LA REPUBBLICA (G. FOSCHINI / M. MENSURATI) - Nel lunghissimo elenco di incarichi nel calcio italiano (advisor, titolare di diritti di archivio, gestore di pubblicità negli stadi) Infront sembra aver puntato anche a un nuovo ruolo: risollevare società in crisi. Il business è florido in serie B dove negli ultimi mesi ha firmato contratti commerciali così importanti con due squadre, il Bari e il Brescia, che di fatto hanno impedito alle società di fallire o di finire in mani poco “sicure”.

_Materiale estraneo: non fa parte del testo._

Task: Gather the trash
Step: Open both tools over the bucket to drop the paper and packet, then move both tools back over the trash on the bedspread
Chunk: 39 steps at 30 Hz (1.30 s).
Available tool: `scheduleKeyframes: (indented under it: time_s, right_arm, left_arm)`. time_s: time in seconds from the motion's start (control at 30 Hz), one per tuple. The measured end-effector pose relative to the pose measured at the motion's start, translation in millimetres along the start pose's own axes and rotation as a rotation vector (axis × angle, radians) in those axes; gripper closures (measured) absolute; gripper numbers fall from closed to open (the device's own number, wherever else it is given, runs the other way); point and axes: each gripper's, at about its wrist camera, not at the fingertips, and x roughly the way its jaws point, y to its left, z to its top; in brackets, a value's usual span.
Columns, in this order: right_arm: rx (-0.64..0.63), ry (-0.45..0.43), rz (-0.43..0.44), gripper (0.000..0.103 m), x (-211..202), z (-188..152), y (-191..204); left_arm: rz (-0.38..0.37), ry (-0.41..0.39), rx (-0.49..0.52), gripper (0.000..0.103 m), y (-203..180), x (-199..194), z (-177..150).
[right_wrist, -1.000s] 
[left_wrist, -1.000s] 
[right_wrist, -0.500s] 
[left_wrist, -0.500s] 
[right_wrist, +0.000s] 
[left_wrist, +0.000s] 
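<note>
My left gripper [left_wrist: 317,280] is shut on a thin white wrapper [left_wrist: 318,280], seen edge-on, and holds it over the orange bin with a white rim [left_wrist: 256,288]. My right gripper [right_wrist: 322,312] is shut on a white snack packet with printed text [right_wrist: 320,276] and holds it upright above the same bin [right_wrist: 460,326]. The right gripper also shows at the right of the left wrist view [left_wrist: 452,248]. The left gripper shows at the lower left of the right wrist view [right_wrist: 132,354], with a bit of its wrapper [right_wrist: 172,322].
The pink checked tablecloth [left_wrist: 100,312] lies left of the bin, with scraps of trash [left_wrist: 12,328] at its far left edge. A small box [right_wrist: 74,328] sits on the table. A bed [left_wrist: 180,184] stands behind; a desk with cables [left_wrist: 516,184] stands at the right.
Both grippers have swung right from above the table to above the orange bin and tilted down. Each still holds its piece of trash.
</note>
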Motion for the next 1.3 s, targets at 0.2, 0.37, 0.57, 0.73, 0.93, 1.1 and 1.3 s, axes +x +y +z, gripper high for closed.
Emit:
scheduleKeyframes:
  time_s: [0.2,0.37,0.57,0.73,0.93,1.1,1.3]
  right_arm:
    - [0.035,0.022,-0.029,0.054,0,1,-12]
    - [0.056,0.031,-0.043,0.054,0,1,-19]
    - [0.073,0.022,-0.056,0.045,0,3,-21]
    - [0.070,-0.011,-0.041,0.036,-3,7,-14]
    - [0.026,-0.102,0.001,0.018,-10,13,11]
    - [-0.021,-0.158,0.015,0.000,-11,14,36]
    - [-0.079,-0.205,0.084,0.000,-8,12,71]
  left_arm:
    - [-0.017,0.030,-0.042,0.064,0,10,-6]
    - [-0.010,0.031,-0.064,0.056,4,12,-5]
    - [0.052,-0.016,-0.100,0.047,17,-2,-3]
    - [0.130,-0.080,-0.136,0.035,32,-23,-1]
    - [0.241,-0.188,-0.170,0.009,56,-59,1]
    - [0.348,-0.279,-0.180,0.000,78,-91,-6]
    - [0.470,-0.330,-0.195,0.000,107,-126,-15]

I due casi sono diversi ma scorrono paralleli e sono interessanti proprio perché condividono alcuni aspetti e il metodo di intervento. Un primo punto di contatto con le due storie è il blasone: Bari e Brescia sono piazze importanti, molti tifosi, un buon numero di abbonamenti televisivi garantiti. Entrambe uscivano da una lunga presidenza, i Matarrese a Bari e Corioni al Brescia. Ed entrambe sembravano destinate a una fine ingloriosa. A Brescia le cose si sono risolte prima che portassero i libri in tribunale: la squadra l’ha comprata una società milanese, Profida Italia, di Rinaldo Sagramola, un passato recente da dirigente alla Sampdoria, con la benedizione dell’industriale Bonometti. Ma nella partita c’è anche Infront che da tempo, già ai tempi della presidenza Corioni, ha presentato un piano al Comune il nuovo stadio. «La nascita di un nuovo impianto a Brescia è molto importante e noi siamo interessati » ha detto ufficialmente nei giorni scorsi Infront Italy, spiegando che l’interesse era offrire al Brescia “know how” per riempire lo stadio. Non è un caso che i cinesi di Wanda, che hanno appena comprato Infront, abbiano tra i loro affari anche quello dell’impiantistica sportiva.
Ma nel caso di Brescia l’aiuto non è stato soltanto di “know how”, come dice il dg di Infront Italy, Giuseppe Ciocchetti. La società ha infatti firmato un importante contratto di sponsorizzazione per i prossimi sei anni, del valore di una decina di milioni di euro. Cioè, almeno due anni di sopravvivenza garantita per la squadra. Un po’ quello che è accaduto a Bari, dove l’ex arbitro Gianluca Paparesta ha rilevato il Bari all’asta proprio grazie ai soldi di Infront e Media Partners & Silva. Paparesta compra il Bari per 4,8 milioni e si presenta dal notaio Francesco Petrera con in mano le garanzie di Infront e MpSilva. «Prendo contatti con la Infront - aveva spiegato a Repubblica il presidente del Bari - e con Media Partners & Silva e propongo loro l’affare. A Infront mi impegno a vendere per i prossimi 5 anni una serie di diritti, come quelli di archivio, della produzione audiovisiva o i videogame. All’altro partner, invece, i diritti pubblicitari e la cessione di tutte le sponsorizzazioni nello stadio, riservandomi per me due sponsor fondamentali, sulla maglia e quello tecnico. Con le cessioni di questi diritti copro abbondantemente l’asta». Questo però, dice Paparesta, non significa che il Bari sia di Infront. Ma semplicemente che Infront ha siglato un accordo commerciale credendo nel suo progetto che può dare prospettive di sviluppo. Resta la domanda centrale: perché Infront lo fa? «Accordi commerciali» dice Paparesta. «Fanno affari».
Alcuni riecheggiano la famosa telefonata di Lotito con Iodice: «Tra tre anni se ci abbiamo Latina, Frosinone.. chi c... li compra i diritti?». «Con squadre come Brescia e Bari sarebbe diverso...» dicono. Ma esiste anche un secondo punto: fare firmare accordi commerciali così importanti per il futuro delle società ai presidenti significa in qualche modo anche vincolarli, per esempio nei voti in Lega. Come farà un presidente che ha un contratto con Infront a votare per esempio per una società concorrente a Infront?. È quello che ieri il presidente della Juventus, Andrea Agnelli, nella sua intervista a Die Zeit, ha chiamato “conflitto di interessi”.